憧れは理解から遠い感情とはよく言ったもので、グリズを理解せず力に憧れるだけの木っ端どもは往々にして同一化を意図せずに行っている。共通する一部分だけを切り抜いて、自身と重ね合わせて自尊心を慰めるのだ。これが健全な方向へと働くのであれば高みを目指すための原動力にもなり得るのだが、そのように扱えないのが木っ端の木っ端たる要因。
彼らはグリズのような有名冒険者と冒険者全体を同一視し、さらに冒険者全体の名誉を己れのものと重ね合わせて生きている。俺も強い冒険者なのだと、誰に聞かせるわけでもないのに常に言い訳がましく反芻している。
グリズはそこを後ろから押してやったのだ。
わざとらしく嘆いて見せる前に、ゴランをギルドから出て行かせたのはそのための仕込みである。
ゴランが余計な口を挟んでグリズが謝ることになったのはギルドにいる誰もが目にしていた。そのゴランが新入りの後を追うように出ていったとあれば、要らぬ勘繰りをする者だって出てくるだろう。
小声で指示を出したのも勘違いを助長させるためだ。
誰かを排除するのに手駒は使いたくない。だが、舐めた真似をした奴には消えてもらいたい。そんな時にグリズがとる手法だ。
直接触れないために経歴的には真っ白なままを維持できるこれは、後輩たちへの引き締めとしても重宝していた。
明日は我が身と振り返れる奴はより忠実に、面子を汚されたと怒る凡愚はけしかける犬として使い、そも何も理解できぬ阿呆は爪弾き。
篩にかけて厳選した後輩たちで周囲を固めておけば、グリズの発言力は自然と増していく。

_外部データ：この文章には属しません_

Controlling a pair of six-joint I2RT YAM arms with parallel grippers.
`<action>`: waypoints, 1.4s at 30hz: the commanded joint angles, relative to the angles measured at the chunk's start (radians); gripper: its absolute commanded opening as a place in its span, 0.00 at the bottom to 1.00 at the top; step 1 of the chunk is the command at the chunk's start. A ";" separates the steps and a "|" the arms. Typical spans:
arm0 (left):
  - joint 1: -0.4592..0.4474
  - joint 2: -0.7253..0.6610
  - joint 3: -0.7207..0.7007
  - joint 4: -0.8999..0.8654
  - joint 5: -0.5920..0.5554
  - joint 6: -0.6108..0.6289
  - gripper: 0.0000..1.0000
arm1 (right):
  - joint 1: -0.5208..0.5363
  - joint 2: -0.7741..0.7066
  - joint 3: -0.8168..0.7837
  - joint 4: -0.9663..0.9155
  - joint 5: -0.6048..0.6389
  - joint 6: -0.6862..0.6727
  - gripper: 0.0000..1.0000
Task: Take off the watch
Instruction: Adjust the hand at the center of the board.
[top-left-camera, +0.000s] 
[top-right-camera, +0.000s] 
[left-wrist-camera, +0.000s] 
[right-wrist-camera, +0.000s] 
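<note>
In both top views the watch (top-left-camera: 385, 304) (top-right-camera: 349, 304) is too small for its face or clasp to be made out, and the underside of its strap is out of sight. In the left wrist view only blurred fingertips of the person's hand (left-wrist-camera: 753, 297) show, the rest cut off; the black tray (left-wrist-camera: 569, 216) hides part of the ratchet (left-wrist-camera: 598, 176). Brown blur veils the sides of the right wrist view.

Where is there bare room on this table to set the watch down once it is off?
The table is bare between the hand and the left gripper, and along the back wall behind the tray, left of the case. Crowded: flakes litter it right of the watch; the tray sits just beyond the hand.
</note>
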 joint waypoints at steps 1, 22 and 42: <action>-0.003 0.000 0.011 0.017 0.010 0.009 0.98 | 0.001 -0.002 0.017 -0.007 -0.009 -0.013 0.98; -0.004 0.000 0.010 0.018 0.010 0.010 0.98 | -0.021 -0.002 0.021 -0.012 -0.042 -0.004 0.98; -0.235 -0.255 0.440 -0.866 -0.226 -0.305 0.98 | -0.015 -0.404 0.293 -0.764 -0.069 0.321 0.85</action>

彼の一党が有力な冒険者として名を挙げているのも、そうした影響力が評価されての面も多々あった。
ボルツはグリズが以前に話していたあることを思い出す。
『冒険者たる者、心に敏くあれ』。
誰の受け売りだったか、グリズはそれを気に入っていた。気に入っていてなおこれと言おうか、気に入ったからこそと言うべきかは悩むところであるのだが。

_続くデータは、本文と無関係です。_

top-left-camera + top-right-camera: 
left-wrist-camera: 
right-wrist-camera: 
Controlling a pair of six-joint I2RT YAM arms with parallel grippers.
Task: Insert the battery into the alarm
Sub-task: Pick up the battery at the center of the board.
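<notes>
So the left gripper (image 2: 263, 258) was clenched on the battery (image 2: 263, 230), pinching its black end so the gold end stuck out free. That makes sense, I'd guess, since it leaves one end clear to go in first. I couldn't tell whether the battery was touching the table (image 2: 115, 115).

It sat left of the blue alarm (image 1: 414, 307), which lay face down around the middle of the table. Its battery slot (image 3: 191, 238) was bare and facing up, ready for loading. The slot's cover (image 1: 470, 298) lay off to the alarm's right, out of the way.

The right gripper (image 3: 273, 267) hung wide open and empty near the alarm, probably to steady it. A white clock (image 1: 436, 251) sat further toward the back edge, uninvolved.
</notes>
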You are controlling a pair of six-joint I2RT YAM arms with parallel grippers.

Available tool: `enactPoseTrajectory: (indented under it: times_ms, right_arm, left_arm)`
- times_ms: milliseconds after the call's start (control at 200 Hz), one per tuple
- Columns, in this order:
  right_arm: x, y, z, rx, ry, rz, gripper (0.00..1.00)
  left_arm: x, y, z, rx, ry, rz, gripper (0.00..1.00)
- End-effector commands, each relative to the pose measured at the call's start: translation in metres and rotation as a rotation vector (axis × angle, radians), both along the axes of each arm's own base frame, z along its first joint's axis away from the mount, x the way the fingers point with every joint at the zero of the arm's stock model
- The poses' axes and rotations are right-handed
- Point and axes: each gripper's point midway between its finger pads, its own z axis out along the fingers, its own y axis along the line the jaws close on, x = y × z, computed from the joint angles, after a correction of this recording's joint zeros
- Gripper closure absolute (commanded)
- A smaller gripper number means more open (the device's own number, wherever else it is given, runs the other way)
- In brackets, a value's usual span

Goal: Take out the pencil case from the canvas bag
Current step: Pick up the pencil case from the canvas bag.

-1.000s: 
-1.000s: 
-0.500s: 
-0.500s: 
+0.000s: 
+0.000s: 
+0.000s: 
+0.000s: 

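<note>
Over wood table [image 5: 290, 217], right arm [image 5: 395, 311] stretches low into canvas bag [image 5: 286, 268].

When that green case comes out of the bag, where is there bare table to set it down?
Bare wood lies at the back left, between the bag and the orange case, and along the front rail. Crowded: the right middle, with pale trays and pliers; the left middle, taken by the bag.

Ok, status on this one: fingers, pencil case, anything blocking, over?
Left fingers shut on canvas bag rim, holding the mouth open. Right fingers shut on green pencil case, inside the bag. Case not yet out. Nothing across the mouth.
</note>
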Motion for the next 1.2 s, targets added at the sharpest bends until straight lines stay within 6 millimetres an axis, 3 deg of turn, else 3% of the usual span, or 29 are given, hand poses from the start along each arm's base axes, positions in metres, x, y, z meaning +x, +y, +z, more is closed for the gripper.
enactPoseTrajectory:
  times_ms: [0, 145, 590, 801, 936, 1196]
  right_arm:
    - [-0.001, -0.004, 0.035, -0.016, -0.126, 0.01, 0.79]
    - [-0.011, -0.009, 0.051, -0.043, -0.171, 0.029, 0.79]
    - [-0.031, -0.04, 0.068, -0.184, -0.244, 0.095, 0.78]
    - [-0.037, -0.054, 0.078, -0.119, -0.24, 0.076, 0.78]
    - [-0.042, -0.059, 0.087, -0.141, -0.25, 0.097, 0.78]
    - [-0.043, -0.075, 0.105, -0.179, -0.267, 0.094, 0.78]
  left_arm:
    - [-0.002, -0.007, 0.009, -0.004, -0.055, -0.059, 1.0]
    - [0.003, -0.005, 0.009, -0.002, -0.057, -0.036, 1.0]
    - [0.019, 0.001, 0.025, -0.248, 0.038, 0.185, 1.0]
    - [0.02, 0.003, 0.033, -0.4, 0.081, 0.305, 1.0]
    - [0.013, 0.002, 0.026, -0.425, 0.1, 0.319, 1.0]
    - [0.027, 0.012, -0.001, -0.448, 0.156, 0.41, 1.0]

冒険者はヤクザな稼業であり、どうしても世間様からは受け入れがたい。
必要であっても大切にしてもらえるとは限らないものだ。職業への差別や偏見はどれだけ経ってもなくならない。
故に相手の、──あるいは周りの、心の変化に気付く能力が重要であった。少なくともグリズはそう教えられてきて、それが的外れなものではないと信じている。
ボルツはがしがしと頭を掻く。
この頭目の褒めることの出来ない行いを、しかし咎めることは出来なかった。それもこれも一党の利益のためだと知っているからだ。

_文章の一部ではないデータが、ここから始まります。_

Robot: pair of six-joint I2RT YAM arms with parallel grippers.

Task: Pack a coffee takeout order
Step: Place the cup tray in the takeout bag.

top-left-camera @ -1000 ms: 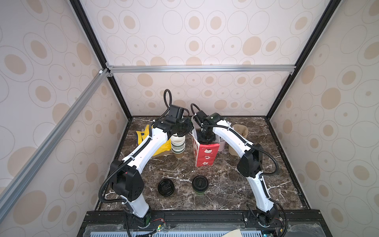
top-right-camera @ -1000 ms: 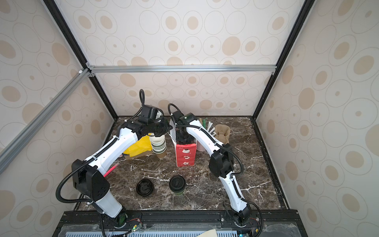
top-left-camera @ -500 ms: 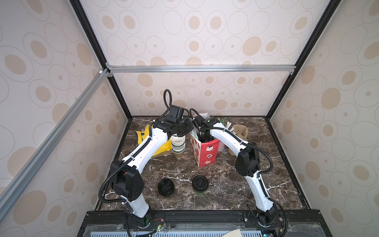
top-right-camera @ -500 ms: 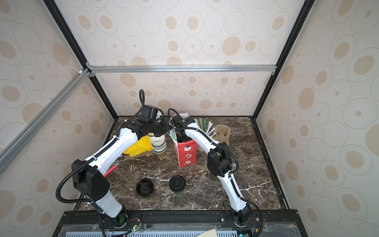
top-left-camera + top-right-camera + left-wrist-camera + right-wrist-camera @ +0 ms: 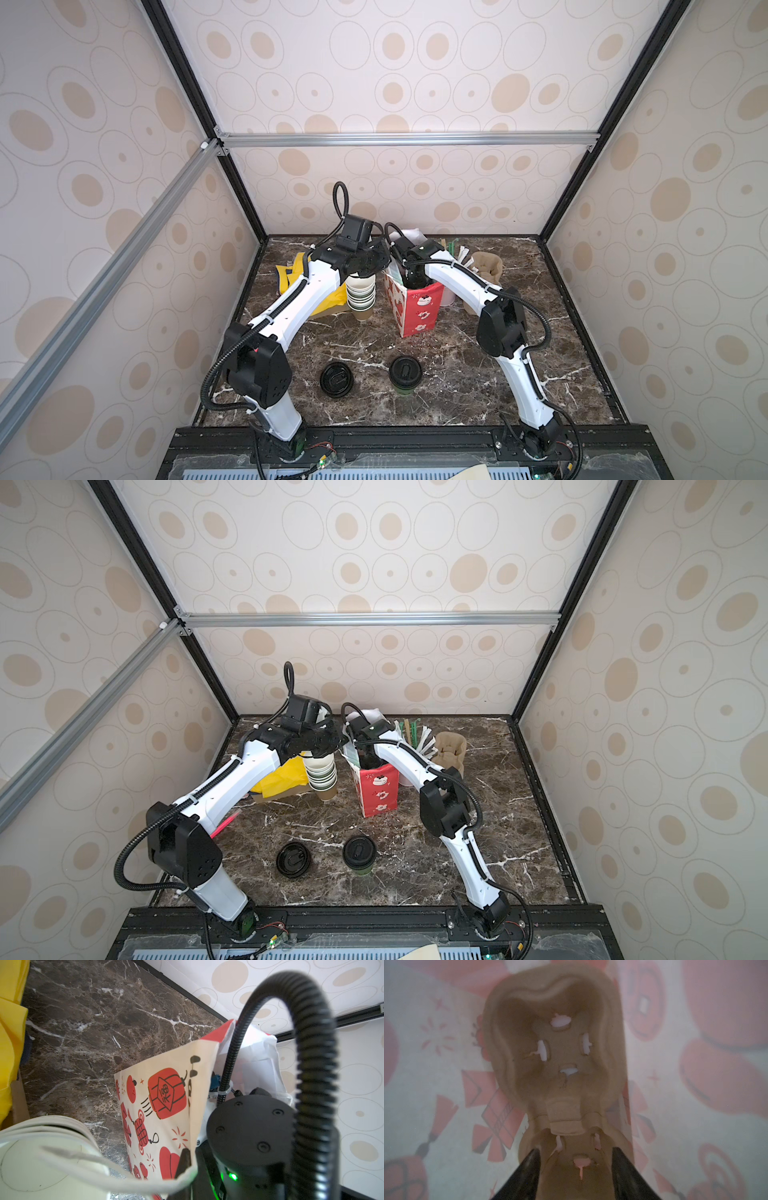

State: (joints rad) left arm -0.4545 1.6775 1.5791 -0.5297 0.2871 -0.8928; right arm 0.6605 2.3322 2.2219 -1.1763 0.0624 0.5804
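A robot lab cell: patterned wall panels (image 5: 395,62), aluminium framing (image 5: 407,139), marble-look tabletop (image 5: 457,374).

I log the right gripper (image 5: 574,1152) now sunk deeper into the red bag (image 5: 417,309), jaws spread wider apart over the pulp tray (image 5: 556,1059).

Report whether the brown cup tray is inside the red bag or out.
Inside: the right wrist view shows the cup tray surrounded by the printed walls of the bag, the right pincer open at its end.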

仲間を大切にするグリズの姿勢はよく分かっている。今回もそうした一環だと思うと、ボルツは考えることを投げ出したくなる。
勢いよく酒杯を傾け、一息に空とする。
ボルツは大きなげっぷとともに、考え事を吐き出して捨てた。まあいいか。ほろ酔いの頭から小難しいことは揮発していく。
絡まれるのは大変だろうが、それも新入りとしての試練なのだ。
精々頑張ってもらおうじゃないか。
そんなボルツと目を合わせ、グリズはにやりと歯を見せて笑った。